Prompt |
Set down, please, the line that contains "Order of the" and every line that follows it to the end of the records, exactly; do not include pictures.

[Collection entries]
+ + +

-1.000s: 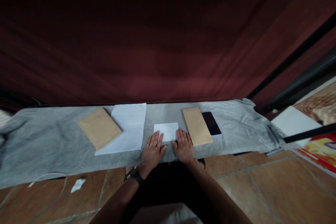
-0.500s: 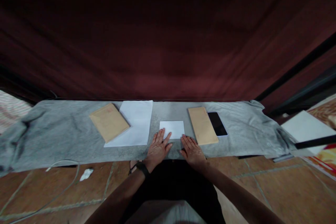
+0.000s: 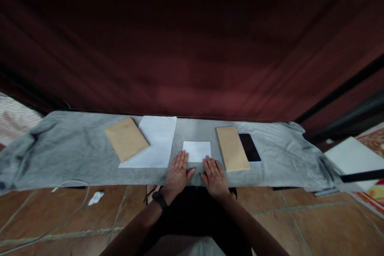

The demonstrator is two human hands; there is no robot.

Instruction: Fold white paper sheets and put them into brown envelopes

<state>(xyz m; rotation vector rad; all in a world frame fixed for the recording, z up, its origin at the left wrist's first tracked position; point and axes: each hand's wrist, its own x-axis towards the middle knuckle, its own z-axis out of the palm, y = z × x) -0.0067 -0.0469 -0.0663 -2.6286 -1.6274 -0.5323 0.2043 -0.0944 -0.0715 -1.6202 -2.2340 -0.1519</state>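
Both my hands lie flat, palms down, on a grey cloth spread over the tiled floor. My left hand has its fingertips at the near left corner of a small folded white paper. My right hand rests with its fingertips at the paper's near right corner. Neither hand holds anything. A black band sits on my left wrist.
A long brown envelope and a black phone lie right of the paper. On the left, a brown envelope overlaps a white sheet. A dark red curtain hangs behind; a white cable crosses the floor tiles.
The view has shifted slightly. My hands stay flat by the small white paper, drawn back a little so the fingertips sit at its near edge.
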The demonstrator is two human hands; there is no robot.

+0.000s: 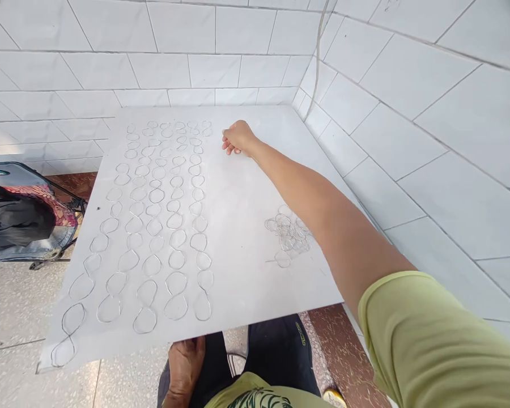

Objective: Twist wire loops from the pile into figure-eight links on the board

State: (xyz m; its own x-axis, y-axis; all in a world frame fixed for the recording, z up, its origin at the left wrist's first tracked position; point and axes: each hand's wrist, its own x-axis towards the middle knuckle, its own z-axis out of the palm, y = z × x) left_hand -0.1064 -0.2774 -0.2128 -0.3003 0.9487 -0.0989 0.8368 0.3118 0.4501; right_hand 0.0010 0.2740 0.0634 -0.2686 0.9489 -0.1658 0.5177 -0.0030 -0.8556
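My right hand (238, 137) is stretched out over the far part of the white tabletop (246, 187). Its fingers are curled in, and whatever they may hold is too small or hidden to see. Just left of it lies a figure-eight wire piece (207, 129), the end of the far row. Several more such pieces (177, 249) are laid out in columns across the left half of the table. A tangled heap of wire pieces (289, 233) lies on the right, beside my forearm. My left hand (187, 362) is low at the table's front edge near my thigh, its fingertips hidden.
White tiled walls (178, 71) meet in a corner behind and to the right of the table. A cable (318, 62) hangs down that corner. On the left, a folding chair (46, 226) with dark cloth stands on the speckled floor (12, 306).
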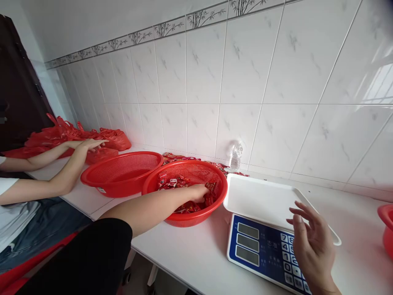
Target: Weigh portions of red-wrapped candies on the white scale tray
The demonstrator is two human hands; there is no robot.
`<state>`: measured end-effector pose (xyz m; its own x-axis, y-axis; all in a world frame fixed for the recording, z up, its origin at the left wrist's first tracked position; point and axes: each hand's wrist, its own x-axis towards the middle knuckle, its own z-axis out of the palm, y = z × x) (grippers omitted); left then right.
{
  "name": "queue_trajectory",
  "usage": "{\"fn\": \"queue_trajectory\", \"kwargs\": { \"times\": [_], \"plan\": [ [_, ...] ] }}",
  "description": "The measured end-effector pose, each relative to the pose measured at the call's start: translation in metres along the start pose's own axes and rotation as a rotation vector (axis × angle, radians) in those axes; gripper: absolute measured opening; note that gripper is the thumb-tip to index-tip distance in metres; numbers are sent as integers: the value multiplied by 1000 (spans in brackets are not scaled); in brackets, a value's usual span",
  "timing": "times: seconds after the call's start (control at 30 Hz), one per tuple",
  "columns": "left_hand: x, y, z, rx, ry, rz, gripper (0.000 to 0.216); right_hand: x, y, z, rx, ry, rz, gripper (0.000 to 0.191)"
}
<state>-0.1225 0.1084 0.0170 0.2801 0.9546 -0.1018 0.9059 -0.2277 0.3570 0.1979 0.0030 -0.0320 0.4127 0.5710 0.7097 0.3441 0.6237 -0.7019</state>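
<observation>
My left hand [200, 193] reaches down among small red wrapped packets [173, 182] in a red plastic basket [184, 221]. Its fingertips are hidden by the packets, so whether it grips any cannot be made out. Over the keypad side of a blue digital scale [262, 256] hovers my right hand [313, 241], palm turned inward. Its fingers are loosely bent and apart, holding nothing. Behind the keypad lies the scale's white weighing tray [260, 196], with nothing seen on it. The scale's displays look blank.
A second red basket [123, 182] stands to the left. Beyond it, another person's hands [92, 144] rest by red plastic bags [113, 139]. Red packaging [176, 157] and a clear plastic bottle [236, 155] sit along the tiled wall. Another red container [387, 229] shows at the right edge.
</observation>
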Motion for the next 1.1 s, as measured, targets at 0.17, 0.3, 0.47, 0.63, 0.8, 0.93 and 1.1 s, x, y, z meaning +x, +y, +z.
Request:
{"fn": "queue_trajectory", "kwargs": {
  "times": [0.17,0.3,0.47,0.63,0.8,0.93,1.1],
  "plan": [
    [11,1,-24,-134,56,-19,15,1,-1,0,16,-8,37,34],
    [12,6,-49,-304,124,-61,7,1,-3,0,13,0,54,34],
    [12,34,-59,-588,108,-4,8,2,-2,0,20,-19,64,34],
    [18,77,-65,-916,81,31,10,3,2,1,41,-38,80,33],
    [22,110,-52,-970,6,55,12,5,5,2,27,-77,95,34],
    [24,125,-27,-895,-98,87,16,6,4,3,-18,-136,131,35],
    [37,118,-25,-678,-19,71,21,7,3,1,-39,-143,145,36]
  ]
}}
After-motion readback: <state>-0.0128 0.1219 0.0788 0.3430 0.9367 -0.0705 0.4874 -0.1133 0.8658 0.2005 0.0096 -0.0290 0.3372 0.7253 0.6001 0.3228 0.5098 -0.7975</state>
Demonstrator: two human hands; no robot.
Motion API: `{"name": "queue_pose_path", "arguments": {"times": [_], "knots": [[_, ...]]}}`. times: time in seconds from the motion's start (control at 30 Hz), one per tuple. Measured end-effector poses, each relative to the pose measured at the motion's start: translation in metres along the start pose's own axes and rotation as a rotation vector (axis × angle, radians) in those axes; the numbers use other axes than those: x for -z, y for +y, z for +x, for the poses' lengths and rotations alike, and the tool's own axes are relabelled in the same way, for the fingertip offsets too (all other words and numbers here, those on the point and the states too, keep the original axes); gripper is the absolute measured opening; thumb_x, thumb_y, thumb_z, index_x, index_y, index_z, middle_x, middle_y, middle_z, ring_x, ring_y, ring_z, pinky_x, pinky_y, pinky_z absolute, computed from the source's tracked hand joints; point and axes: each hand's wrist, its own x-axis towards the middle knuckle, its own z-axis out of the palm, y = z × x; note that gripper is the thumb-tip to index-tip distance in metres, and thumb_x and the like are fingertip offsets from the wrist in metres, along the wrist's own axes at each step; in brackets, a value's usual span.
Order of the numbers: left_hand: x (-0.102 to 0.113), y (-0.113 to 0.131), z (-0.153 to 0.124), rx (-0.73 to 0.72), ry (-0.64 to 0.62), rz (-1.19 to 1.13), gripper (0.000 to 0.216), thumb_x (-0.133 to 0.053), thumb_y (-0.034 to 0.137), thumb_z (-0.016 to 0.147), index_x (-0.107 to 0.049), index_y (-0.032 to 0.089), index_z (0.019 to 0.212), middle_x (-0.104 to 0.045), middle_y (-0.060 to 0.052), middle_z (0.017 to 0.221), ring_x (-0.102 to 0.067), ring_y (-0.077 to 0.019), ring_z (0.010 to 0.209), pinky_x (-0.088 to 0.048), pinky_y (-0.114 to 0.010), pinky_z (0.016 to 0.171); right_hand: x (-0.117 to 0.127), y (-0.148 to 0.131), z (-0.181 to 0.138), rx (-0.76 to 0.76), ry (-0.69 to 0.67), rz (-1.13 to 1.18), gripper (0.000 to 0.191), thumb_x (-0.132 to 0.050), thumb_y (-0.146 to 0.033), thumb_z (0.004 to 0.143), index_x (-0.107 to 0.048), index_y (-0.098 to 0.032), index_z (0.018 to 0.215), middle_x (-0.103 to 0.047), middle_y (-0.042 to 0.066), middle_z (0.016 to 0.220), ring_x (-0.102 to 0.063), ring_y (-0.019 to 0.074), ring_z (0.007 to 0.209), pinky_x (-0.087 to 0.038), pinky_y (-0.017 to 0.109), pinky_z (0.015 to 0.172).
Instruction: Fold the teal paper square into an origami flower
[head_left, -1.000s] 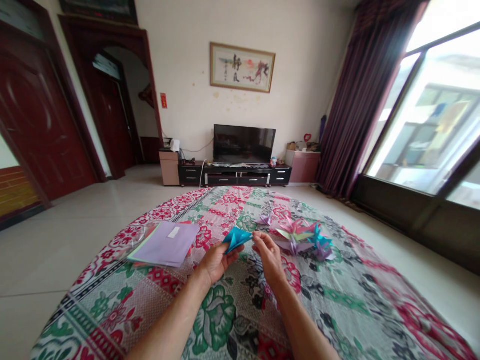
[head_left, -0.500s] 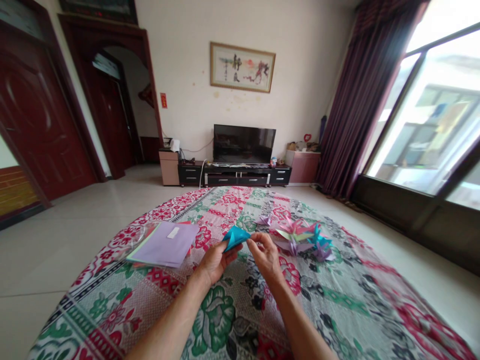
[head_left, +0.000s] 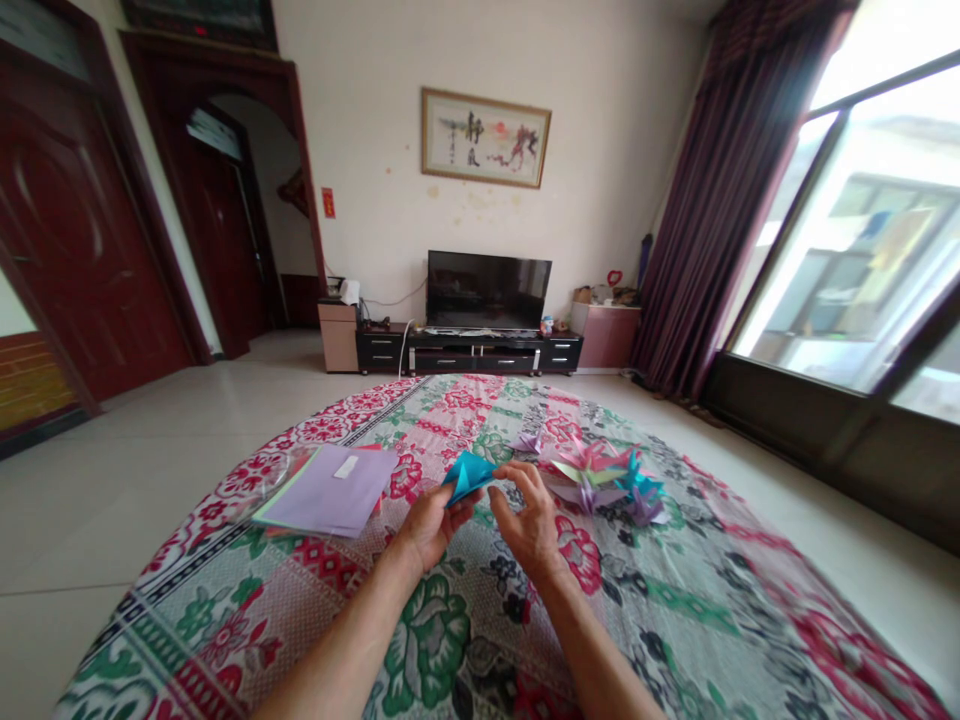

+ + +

Output below |
Order of the numbers: left_hand: x (-0.102 to 0.113), y (-0.113 to 0.131), z (-0.153 to 0.124), rx (-0.73 to 0.72), ry (-0.64 to 0.62), rz (-1.19 to 1.13), gripper (0.000 to 0.216), thumb_x (-0.133 to 0.053), thumb_y (-0.034 to 0.137), thumb_z (-0.016 to 0.147), index_x (-0.107 to 0.049), index_y (-0.032 to 0.089), index_z (0.019 to 0.212), middle_x (-0.104 to 0.045), middle_y (-0.060 to 0.052), middle_z (0.017 to 0.221), ring_x (-0.102 to 0.067), ring_y (-0.077 to 0.019), ring_z (0.010 to 0.209), pinky_x (-0.088 to 0.048), pinky_y (-0.114 to 0.010), pinky_z (0.016 to 0.171); right_hand: x (-0.117 to 0.127), y (-0.148 to 0.131), z (-0.181 to 0.138), rx (-0.76 to 0.76), ry (-0.69 to 0.67), rz (-1.13 to 1.18), gripper (0.000 to 0.191), thumb_x (-0.132 to 0.050), thumb_y (-0.146 to 0.033), thumb_z (0.004 to 0.143), index_x (-0.107 to 0.048), index_y (-0.098 to 0.032), index_z (0.018 to 0.215), middle_x (-0.103 to 0.047), middle_y (-0.042 to 0.066), middle_z (0.016 to 0.220), ring_x (-0.102 to 0.063), ring_y (-0.019 to 0.074), ring_z (0.007 to 0.209), pinky_x (-0.087 to 0.038), pinky_y (-0.017 to 0.109), pinky_z (0.015 to 0.172).
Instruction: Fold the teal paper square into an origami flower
[head_left, -1.000s] 
[head_left, -0.500s] 
[head_left, +0.000s] 

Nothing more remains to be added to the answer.